Problem requirements: Look through the material below and report every line that includes "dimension".

Data for processing:

=== Begin Enclosure ===

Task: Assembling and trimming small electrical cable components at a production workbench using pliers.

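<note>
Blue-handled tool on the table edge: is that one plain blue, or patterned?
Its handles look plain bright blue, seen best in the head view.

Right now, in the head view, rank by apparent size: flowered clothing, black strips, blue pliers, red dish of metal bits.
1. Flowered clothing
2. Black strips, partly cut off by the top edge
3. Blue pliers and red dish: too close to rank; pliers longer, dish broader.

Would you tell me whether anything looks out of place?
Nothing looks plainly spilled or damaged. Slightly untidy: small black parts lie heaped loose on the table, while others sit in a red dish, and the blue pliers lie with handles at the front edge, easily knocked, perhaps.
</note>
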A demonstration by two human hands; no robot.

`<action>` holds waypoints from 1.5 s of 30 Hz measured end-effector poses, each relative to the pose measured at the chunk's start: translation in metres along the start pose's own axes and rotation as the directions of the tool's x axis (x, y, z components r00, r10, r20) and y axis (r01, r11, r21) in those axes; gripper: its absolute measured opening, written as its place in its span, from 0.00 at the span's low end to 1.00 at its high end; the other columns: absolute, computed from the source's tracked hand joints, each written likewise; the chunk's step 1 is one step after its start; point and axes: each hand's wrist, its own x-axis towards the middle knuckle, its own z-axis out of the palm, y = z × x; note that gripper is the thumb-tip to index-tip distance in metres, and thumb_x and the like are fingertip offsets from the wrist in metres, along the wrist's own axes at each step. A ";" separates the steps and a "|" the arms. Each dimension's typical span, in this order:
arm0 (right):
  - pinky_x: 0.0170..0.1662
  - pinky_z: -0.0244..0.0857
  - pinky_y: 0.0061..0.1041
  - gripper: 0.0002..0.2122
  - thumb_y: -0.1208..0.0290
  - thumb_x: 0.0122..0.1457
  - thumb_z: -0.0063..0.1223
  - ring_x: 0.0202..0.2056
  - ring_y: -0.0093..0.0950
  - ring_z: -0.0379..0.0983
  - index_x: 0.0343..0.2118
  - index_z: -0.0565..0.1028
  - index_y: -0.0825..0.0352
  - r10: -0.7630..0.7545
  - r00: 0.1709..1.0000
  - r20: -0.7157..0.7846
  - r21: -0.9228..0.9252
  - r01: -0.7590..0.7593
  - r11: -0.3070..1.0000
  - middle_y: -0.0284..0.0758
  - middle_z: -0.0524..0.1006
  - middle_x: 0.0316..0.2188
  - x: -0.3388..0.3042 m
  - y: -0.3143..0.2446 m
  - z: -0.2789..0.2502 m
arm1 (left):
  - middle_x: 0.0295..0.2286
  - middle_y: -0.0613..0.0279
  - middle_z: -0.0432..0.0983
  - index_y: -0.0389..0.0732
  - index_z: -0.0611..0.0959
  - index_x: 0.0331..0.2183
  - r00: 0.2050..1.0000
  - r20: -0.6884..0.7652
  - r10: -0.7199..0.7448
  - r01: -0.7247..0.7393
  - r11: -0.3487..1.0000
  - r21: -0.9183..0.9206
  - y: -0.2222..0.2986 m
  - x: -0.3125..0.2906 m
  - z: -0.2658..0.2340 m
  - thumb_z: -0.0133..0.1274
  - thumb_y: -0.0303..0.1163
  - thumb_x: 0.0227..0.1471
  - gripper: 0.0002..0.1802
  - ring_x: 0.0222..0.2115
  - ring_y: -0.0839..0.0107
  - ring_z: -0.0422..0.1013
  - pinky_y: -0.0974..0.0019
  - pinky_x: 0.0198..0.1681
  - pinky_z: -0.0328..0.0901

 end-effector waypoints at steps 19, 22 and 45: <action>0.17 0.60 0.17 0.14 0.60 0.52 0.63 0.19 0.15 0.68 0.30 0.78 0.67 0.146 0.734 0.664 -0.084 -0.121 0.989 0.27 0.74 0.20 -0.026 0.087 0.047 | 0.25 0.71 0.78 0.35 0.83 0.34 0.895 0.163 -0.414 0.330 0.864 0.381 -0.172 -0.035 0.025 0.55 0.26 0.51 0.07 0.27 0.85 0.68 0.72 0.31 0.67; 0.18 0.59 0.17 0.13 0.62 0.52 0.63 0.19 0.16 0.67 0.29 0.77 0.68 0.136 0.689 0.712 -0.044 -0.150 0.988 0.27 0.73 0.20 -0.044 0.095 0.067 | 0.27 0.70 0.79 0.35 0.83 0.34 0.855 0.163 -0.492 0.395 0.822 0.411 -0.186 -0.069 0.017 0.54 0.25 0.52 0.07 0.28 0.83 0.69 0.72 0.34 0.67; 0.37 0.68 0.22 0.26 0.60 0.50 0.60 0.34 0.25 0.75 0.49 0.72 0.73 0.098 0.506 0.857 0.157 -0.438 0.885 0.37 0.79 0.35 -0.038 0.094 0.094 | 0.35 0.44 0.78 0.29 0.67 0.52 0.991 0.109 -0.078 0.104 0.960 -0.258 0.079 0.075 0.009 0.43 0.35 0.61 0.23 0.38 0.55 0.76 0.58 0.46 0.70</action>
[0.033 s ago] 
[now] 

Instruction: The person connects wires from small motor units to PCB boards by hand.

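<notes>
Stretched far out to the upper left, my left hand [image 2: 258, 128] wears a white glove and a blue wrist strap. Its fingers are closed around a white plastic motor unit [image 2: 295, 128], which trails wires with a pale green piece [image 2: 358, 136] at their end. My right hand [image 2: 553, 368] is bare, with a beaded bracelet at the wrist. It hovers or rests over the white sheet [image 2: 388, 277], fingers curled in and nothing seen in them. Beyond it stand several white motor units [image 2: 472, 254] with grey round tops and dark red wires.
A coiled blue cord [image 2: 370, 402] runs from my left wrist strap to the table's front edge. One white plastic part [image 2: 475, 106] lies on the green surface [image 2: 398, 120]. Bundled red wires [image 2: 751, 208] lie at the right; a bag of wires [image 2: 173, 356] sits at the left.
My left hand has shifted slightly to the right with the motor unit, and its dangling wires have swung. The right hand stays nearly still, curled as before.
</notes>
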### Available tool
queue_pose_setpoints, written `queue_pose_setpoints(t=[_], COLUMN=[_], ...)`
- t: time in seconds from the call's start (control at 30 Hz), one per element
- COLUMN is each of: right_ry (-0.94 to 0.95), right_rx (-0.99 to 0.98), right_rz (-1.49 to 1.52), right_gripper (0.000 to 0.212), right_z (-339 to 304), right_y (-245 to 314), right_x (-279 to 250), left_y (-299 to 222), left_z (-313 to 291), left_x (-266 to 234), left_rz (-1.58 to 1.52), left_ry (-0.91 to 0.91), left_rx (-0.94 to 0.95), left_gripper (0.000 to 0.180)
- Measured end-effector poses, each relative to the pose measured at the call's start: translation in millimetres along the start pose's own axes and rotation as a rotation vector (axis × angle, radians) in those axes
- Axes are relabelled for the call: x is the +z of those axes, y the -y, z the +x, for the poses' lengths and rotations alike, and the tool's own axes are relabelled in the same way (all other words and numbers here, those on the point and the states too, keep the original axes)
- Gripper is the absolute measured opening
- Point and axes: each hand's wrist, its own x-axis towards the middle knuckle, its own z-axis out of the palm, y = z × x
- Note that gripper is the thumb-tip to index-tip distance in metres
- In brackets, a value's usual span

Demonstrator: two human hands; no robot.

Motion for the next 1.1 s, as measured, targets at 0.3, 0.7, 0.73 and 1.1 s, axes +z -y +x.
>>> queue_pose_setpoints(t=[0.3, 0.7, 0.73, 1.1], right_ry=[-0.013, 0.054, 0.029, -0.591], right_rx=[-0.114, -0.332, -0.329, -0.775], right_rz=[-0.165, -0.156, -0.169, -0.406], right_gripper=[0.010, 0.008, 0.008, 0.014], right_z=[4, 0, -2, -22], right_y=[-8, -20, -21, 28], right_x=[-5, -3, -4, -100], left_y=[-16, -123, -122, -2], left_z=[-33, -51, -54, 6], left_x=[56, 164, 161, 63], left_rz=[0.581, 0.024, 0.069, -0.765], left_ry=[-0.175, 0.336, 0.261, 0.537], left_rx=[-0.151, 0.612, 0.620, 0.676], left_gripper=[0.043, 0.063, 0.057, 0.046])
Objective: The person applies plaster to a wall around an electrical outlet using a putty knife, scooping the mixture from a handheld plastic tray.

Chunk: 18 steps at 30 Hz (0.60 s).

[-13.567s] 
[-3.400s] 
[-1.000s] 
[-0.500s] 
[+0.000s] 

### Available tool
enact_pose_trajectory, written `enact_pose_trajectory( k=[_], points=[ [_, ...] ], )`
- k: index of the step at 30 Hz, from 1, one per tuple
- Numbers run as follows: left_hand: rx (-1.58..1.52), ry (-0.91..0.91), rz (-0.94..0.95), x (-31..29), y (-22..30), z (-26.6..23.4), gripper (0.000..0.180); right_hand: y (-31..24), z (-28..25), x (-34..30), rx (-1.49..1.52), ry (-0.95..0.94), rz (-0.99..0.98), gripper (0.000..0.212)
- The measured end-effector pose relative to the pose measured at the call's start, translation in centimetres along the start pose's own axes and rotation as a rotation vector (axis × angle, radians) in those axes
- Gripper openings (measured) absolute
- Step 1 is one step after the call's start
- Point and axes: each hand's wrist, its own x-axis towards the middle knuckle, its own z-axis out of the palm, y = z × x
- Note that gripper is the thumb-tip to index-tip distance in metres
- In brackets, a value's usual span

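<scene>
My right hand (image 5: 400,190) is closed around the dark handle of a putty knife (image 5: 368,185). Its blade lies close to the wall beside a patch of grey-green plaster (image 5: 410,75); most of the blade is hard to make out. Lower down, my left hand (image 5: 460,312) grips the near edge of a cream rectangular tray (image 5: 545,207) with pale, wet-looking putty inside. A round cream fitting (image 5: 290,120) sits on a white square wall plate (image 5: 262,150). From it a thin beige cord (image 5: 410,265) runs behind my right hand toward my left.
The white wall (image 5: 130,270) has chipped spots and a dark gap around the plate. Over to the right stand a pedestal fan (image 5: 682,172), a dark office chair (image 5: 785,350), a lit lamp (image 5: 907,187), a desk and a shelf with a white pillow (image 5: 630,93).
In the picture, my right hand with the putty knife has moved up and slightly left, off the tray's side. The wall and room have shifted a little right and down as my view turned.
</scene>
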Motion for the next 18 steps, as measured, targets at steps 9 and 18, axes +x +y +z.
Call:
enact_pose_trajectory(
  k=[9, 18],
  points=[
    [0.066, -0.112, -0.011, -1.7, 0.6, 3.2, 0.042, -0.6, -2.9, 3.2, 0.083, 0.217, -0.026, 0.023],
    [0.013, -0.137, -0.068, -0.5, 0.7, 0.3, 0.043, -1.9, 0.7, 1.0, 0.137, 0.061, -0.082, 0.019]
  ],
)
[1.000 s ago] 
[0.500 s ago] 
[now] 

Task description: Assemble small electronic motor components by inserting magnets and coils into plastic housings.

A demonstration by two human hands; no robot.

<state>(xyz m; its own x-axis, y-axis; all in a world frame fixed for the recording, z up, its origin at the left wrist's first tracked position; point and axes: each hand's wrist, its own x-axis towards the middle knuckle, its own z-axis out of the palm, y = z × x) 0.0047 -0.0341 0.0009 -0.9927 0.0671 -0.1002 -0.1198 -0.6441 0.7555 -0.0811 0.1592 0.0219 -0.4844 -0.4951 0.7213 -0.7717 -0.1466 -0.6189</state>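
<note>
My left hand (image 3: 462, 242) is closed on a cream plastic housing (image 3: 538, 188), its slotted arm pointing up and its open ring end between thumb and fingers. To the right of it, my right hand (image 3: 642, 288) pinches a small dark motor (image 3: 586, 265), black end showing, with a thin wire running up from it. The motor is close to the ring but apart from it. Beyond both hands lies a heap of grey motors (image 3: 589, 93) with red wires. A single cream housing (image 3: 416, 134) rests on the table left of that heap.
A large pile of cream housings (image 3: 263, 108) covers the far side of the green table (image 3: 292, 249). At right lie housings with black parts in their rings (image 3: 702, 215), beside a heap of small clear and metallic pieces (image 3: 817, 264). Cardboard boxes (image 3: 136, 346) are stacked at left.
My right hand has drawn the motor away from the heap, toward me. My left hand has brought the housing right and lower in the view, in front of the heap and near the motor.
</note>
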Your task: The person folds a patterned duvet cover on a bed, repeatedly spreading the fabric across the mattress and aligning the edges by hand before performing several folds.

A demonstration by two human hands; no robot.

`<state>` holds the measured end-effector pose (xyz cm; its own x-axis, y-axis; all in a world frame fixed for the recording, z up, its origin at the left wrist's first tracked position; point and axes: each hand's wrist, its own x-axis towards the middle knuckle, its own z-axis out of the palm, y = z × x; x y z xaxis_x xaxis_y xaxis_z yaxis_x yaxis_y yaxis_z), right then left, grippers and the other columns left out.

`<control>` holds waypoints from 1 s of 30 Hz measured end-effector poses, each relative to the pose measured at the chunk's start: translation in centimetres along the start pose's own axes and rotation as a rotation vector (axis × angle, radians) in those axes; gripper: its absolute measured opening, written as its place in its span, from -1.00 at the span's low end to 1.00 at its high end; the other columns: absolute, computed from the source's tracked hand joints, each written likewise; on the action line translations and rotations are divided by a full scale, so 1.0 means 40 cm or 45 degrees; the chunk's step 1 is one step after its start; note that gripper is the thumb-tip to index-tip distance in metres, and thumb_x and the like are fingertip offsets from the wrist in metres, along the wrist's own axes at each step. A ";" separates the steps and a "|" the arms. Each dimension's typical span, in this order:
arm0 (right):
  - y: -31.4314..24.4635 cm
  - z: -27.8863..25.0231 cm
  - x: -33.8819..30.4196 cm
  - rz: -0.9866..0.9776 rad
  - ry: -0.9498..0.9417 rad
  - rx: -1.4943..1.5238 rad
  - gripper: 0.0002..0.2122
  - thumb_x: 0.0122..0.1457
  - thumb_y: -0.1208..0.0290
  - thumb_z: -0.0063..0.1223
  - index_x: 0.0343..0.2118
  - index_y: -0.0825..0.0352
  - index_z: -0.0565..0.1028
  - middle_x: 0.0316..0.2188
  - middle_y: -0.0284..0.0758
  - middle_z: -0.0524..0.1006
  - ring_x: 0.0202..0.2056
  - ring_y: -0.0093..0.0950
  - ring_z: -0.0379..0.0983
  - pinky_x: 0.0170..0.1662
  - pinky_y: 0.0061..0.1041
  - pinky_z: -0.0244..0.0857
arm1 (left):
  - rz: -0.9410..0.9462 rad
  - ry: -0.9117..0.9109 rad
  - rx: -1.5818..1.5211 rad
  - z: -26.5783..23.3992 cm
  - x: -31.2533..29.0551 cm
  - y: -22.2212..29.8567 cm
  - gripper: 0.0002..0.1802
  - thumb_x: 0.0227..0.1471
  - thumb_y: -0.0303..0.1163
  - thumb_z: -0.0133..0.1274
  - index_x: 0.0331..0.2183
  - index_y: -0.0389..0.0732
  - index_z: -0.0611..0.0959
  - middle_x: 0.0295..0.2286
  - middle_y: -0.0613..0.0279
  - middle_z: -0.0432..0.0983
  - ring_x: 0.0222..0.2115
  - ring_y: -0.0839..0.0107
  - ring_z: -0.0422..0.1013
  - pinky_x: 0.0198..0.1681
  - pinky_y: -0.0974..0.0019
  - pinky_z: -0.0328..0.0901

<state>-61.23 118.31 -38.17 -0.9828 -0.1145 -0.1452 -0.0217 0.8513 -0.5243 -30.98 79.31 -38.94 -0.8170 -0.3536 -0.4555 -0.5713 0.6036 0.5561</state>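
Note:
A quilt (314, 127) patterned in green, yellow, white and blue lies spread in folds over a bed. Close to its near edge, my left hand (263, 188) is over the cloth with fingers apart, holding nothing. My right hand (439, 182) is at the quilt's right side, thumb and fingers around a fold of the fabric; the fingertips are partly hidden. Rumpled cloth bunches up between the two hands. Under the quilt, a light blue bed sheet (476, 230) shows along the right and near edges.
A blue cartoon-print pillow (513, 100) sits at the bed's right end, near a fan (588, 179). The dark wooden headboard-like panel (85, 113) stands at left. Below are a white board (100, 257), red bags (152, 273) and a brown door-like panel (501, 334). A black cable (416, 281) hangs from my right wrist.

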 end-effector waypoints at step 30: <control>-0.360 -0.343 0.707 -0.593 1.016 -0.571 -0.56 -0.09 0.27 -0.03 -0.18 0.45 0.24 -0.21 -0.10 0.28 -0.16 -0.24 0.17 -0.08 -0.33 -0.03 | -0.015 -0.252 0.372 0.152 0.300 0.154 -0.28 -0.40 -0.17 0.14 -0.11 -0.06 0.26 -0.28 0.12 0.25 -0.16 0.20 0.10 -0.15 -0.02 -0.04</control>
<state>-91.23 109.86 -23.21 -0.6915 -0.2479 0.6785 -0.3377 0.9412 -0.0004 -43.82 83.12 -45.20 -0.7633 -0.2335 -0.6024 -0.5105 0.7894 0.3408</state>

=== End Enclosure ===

Answer space:
`<action>` holds waypoints from 1.5 s of 30 Hz measured end-effector poses, each relative to the pose measured at the chunk's start: translation in metres along the start pose's own axes and rotation as the directions of the tool's x axis (x, y, z components r00, r10, r20) and y axis (r01, r11, r21) in those axes; gripper: its absolute measured opening, written as its place in its span, from 0.00 at the span's low end to 1.00 at its high end; the other columns: absolute, computed from the source's tracked hand joints, each written likewise; the chunk's step 1 is one step after its start; point and axes: each hand's wrist, its own x-axis towards the middle knuckle, its own z-axis out of the palm, y = z × x; note that gripper is the thumb-tip to index-tip distance in metres, and thumb_x and the like are fingertip offsets from the wrist in metres, along the wrist's own axes at each step. A ";" separates the steps and a "|" the arms. Each dimension's typical span, in this order:
`<control>` holds waypoints from 1 s of 30 Hz measured end-effector poses, each relative to the pose measured at the chunk's start: translation in centimetres along the start pose's own axes and rotation as a rotation vector (axis × angle, radians) in those axes; gripper: its absolute measured opening, written as its place in its span, from -1.00 at the span's low end to 1.00 at its high end; the other columns: absolute, computed from the source's tracked hand joints, each written likewise; on the action line translations and rotations are divided by a full scale, so 1.0 means 40 cm or 45 degrees; the chunk's step 1 is one step after its start; note that gripper is the thumb-tip to index-tip distance in metres, and thumb_x and the like are fingertip offsets from the wrist in metres, along the wrist's own axes at each step. A ";" separates the steps and a "|" the arms. Each dimension's typical span, in this order:

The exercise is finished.